Photo: Johnny Knight
RECOMMENDED
After a long, dramatic love affair with the monologue, which revealed playwright Tanya Saracho to be a spellbinding storyteller in two languages, equipped with a sharp eye, huge heart and delicious (and sometimes dirty) sense of humor, Saracho ventured into dialogue. Now, she has returned to the monologue.
In celebration of its tenth anniversary as Chicago’s “All-Latina Theatre” company, Teatro Luna has revived their 2007 hit, “Lunactic(a)s,” which was written as a collective affair between Saracho and the hugely talented ladies at Luna. It’s easy to understand why. With several of the original standout performers reprising their parts, references updated to make the piece relevant to Chicago in 2009, and the addition of a show-stopping musical number (the perfectly pop and brilliant pastiche original score is by chameleon composer Tamara Roberts), “Lunatic(a)s” remains a crowd-pleasing, fun and proven commodity. And yet. Having seen most of Luna’s theatrical canon these past five years, including the brilliant “Machos,” which has deserved every remount it’s had, “Quita Mitos,” the hilarious and oftentimes poignant triptych of monologues, and “S-E-X-oh!”, probably the best of their ensemble-built shows, “Lunatic(a)s” is simply not their best material, and I wonder why Luna didn’t instead showcase a potpourri or greatest-hits remount that could have drawn from some of the aforementioned shows. And while the set pieces—monologue, small scenes, musical numbers—have been placed in a deliberate order to create a sense of dramatic highs and lows, the fact that they are stand-alone units offering variations on the same theme(s), means they need to build from nothing into a climax each and every time. The fragmentary repetitiveness of this means that the evening oftentimes feels long and repetitive (it’s an intermissionless ninety minutes), and Saracho as director has not calibrated the overall pace to make up for this.

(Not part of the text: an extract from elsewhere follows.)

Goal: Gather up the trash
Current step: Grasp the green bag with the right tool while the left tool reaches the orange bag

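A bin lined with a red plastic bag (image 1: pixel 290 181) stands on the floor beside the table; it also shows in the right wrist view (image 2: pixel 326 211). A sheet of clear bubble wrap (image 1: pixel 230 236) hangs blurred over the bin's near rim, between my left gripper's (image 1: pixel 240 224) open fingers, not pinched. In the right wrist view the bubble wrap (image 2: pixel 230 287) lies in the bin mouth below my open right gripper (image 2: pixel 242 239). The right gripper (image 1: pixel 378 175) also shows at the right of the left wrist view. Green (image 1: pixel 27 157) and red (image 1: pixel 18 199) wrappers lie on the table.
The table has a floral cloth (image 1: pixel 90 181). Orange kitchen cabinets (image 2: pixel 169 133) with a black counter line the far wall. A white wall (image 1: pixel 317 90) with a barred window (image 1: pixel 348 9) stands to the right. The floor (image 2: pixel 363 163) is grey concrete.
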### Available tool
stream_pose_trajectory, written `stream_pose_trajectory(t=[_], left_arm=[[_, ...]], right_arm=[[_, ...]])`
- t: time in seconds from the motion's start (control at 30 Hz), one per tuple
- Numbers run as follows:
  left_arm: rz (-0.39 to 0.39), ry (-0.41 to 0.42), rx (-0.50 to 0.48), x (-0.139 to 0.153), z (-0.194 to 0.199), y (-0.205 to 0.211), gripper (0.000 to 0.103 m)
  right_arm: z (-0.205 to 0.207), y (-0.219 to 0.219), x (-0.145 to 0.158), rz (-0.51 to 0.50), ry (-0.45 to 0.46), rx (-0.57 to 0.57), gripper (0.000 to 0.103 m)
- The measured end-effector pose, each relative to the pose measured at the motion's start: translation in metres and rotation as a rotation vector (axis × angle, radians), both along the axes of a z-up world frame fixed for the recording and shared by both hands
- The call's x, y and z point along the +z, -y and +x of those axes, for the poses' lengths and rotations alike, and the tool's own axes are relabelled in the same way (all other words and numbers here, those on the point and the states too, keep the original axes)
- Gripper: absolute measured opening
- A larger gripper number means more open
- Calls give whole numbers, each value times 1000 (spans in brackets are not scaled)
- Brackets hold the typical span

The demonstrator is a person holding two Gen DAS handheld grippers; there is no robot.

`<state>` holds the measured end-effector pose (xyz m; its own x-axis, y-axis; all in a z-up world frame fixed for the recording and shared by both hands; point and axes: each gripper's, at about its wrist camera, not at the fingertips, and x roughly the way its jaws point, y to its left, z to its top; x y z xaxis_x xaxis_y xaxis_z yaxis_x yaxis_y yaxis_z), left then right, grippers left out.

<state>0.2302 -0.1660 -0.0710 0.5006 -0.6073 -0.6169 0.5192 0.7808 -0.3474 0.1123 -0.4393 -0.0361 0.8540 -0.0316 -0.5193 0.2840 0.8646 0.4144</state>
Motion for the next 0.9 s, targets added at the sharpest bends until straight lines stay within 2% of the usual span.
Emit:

The writing on the piece has been credited to the collective ensemble, yet it’s hard not to notice how much of “Lunatic(a)s” sounds almost entirely, in its tone, style and sensibility, as if it had come from Saracho’s pen. For here is the Saracho as “angry and emotional Latina,” a quality she has gone on to self-consciously mock in her later comedies, even as it informs this show’s concern with how the sacred moon—not to mention female biology, jealousy and the masculine sex—cause temporary insanity in the modern-day girl. So while Saracho’s writing entertains, it also meanders. While Saracho’s minor scenes crackle due to a wonderful ear for her unique Spanish-English hybrid, rare are the times when she captures here moments as she does in later work. This is early Saracho, for sure, and without the challenge of writing for characters with a beginning, middle and end, the ephiphanic comedic highs (as in “Jarred”) or tragic lows (as in “Kita y Fernanda”) are missing, as well as missed.
Still, the performances carry the evening, the writing has its moments and the musical comedy elements (there is a sequence that could rival “Chicago”’s “Cell Block Tango” number in its sexual and musical verve) are outstanding. It’s a worthwhile evening for anyone who loves Luna, and especially for anyone who has never experienced them before. But I’m spoiled, having seen Saracho and her company’s creative evolution since the original production, and know that these are ladies capable of much bigger game. (Fabrizio Almeida)
Teatro Luna’s “Lunatic(a)s” plays at Chicago Dramatists, 1105 West Chicago. Thu-Sat 7:30pm/Sun 6pm, through February 21 December 20. $15-$20.